• _DESCRIPTION OF THE TASK_:
Repeat exactly each line of the data provided below.

• _DATA EXTRACT_:
____
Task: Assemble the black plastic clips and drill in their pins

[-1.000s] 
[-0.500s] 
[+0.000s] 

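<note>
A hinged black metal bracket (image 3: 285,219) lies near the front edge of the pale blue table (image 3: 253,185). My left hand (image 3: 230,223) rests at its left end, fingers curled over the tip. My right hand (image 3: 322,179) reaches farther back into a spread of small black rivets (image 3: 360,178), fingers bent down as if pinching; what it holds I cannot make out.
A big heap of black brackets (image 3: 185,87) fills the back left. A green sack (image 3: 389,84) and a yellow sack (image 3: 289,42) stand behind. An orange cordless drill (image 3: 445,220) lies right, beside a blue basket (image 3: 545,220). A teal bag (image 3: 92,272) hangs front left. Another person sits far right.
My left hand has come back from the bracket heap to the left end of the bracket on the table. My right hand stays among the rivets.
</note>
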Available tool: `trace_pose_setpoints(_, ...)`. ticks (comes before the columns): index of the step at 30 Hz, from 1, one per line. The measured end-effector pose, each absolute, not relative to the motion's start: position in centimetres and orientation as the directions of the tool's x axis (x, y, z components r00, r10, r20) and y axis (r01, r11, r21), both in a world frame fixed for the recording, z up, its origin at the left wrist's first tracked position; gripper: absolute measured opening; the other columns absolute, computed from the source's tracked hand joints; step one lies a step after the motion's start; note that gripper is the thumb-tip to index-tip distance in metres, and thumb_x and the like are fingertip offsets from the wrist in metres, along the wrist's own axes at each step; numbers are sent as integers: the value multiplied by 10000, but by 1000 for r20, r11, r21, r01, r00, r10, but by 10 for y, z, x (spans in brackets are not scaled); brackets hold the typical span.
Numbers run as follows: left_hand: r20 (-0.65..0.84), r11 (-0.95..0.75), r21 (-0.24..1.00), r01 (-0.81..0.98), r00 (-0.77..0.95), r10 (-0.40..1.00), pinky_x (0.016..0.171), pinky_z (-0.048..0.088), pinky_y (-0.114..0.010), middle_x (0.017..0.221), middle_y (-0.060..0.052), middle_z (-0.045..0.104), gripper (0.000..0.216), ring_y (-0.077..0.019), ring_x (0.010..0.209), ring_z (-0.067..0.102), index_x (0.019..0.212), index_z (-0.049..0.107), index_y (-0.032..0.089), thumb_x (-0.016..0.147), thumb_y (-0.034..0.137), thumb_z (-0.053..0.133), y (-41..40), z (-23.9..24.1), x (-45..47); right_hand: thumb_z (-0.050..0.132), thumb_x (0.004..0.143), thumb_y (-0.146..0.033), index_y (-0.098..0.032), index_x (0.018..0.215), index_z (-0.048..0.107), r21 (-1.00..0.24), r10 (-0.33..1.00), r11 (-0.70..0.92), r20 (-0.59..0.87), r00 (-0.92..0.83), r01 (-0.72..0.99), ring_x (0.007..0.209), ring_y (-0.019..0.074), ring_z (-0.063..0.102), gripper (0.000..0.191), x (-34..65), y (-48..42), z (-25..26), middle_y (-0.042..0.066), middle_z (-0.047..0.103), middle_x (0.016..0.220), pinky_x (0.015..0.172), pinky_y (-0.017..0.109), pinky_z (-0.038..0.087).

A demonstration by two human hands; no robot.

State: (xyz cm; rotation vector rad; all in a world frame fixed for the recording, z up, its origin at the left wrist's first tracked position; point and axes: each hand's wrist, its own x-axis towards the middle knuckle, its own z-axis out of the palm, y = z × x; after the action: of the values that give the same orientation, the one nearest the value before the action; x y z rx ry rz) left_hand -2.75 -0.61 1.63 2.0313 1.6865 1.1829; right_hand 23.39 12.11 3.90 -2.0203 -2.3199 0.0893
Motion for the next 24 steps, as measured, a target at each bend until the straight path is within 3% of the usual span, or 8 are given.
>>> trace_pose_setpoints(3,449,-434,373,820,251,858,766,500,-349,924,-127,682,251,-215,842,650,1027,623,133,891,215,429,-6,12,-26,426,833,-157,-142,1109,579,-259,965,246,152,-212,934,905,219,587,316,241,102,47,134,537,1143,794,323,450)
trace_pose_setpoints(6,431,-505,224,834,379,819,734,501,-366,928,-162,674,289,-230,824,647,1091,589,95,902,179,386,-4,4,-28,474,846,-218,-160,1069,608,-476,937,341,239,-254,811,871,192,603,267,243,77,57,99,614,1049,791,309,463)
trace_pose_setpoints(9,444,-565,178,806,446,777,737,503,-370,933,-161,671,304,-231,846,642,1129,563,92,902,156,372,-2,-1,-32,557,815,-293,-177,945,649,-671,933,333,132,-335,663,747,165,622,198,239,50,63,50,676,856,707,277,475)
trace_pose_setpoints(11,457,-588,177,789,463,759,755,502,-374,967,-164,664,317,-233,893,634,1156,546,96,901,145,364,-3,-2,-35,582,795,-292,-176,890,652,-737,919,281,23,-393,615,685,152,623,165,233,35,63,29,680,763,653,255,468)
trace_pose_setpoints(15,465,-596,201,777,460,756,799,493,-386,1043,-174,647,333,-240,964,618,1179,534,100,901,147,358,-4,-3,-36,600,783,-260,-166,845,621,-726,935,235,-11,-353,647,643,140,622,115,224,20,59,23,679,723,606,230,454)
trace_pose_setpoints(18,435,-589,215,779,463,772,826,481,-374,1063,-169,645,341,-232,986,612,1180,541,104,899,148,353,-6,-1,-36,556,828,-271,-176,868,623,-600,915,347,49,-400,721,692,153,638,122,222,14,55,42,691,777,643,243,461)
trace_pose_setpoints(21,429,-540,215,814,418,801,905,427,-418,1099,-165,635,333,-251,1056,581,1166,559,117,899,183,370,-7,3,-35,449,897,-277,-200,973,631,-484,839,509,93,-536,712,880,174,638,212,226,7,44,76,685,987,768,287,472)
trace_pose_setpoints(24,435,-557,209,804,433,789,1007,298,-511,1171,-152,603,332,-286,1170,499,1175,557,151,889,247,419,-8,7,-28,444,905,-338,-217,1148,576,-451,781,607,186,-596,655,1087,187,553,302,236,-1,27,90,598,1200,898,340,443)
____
• _ANSWER FOR THIS EXERCISE_:
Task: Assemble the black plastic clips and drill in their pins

[-1.000s] 
[-0.500s] 
[+0.000s] 

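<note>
A hinged black metal bracket (image 3: 285,219) lies near the front edge of the pale blue table (image 3: 253,185). My left hand (image 3: 230,223) rests at its left end, fingers curled over the tip. My right hand (image 3: 322,179) reaches farther back into a spread of small black rivets (image 3: 360,178), fingers bent down as if pinching; what it holds I cannot make out.
A big heap of black brackets (image 3: 185,87) fills the back left. A green sack (image 3: 389,84) and a yellow sack (image 3: 289,42) stand behind. An orange cordless drill (image 3: 445,220) lies right, beside a blue basket (image 3: 545,220). A teal bag (image 3: 92,272) hangs front left. Another person sits far right.
My left hand has come back from the bracket heap to the left end of the bracket on the table. My right hand stays among the rivets.
</note>
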Available tool: `trace_pose_setpoints(_, ...)`. ticks (comes before the columns): index of the step at 30 Hz, from 1, one per line. The measured end-effector pose, each absolute, not relative to the motion's start: position in centimetres and orientation as the directions of the tool's x axis (x, y, z components r00, r10, r20) and y axis (r01, r11, r21), both in a world frame fixed for the recording, z up, its origin at the left wrist's first tracked position; gripper: absolute measured opening; the other columns absolute, computed from the source's tracked hand joints; step one lies a step after the motion's start; note that gripper is the thumb-tip to index-tip distance in metres, and thumb_x and the like are fingertip offsets from the wrist in metres, along the wrist's own axes at each step; numbers are sent as integers: the value multiplied by 10000, but by 1000 for r20, r11, r21, r01, r00, r10, but by 10 for y, z, x (spans in brackets are not scaled); brackets hold the typical span.
Numbers run as follows: left_hand: r20 (-0.65..0.84), r11 (-0.95..0.75), r21 (-0.24..1.00), r01 (-0.81..0.98), r00 (-0.77..0.95), r10 (-0.40..1.00), pinky_x (0.016..0.171), pinky_z (-0.048..0.088), pinky_y (-0.114..0.010), middle_x (0.017..0.221), middle_y (-0.060..0.052), middle_z (-0.045..0.104), gripper (0.000..0.216), ring_y (-0.077..0.019), ring_x (0.010..0.209), ring_z (-0.067..0.102), index_x (0.019..0.212), index_z (-0.049..0.107), index_y (-0.032..0.089), thumb_x (-0.016..0.147), thumb_y (-0.034..0.137), thumb_z (-0.053..0.133), y (-41..40), z (-23.9..24.1), x (-45..47); right_hand: thumb_z (-0.050..0.132), thumb_x (0.004..0.143), thumb_y (-0.146..0.033), index_y (-0.098..0.032), index_x (0.018..0.215), index_z (-0.048..0.107), r21 (-1.00..0.24), r10 (-0.33..1.00), r11 (-0.70..0.92), r20 (-0.59..0.87), r00 (-0.92..0.83), r01 (-0.72..0.99), ring_x (0.007..0.209), ring_y (-0.019..0.074), ring_z (-0.063..0.102), gripper (0.000..0.191), x (-34..65), y (-48..42), z (-25..26), middle_y (-0.042..0.066), middle_z (-0.047..0.103), middle_x (0.016..0.220), pinky_x (0.015..0.172), pinky_y (-0.017..0.109), pinky_z (-0.038..0.087).

A demonstration by two human hands; no robot.

State: (xyz cm; rotation vector rad; all in a world frame fixed for the recording, z up, its origin at the left wrist's first tracked position; point and axes: each hand's wrist, its own x-axis towards the middle knuckle, its own z-axis out of the palm, y = z × x; after the action: of the values that give the same orientation, the one nearest the value before the action; x y z rx ry rz) left_hand -2.75 -0.61 1.63 2.0313 1.6865 1.1829; right_hand 23.39 12.11 3.90 -2.0203 -2.3199 0.0893
Motion for the next 24 steps, as measured, a target at each bend until the straight path is within 3% of the usual span, or 8 are given.
>>> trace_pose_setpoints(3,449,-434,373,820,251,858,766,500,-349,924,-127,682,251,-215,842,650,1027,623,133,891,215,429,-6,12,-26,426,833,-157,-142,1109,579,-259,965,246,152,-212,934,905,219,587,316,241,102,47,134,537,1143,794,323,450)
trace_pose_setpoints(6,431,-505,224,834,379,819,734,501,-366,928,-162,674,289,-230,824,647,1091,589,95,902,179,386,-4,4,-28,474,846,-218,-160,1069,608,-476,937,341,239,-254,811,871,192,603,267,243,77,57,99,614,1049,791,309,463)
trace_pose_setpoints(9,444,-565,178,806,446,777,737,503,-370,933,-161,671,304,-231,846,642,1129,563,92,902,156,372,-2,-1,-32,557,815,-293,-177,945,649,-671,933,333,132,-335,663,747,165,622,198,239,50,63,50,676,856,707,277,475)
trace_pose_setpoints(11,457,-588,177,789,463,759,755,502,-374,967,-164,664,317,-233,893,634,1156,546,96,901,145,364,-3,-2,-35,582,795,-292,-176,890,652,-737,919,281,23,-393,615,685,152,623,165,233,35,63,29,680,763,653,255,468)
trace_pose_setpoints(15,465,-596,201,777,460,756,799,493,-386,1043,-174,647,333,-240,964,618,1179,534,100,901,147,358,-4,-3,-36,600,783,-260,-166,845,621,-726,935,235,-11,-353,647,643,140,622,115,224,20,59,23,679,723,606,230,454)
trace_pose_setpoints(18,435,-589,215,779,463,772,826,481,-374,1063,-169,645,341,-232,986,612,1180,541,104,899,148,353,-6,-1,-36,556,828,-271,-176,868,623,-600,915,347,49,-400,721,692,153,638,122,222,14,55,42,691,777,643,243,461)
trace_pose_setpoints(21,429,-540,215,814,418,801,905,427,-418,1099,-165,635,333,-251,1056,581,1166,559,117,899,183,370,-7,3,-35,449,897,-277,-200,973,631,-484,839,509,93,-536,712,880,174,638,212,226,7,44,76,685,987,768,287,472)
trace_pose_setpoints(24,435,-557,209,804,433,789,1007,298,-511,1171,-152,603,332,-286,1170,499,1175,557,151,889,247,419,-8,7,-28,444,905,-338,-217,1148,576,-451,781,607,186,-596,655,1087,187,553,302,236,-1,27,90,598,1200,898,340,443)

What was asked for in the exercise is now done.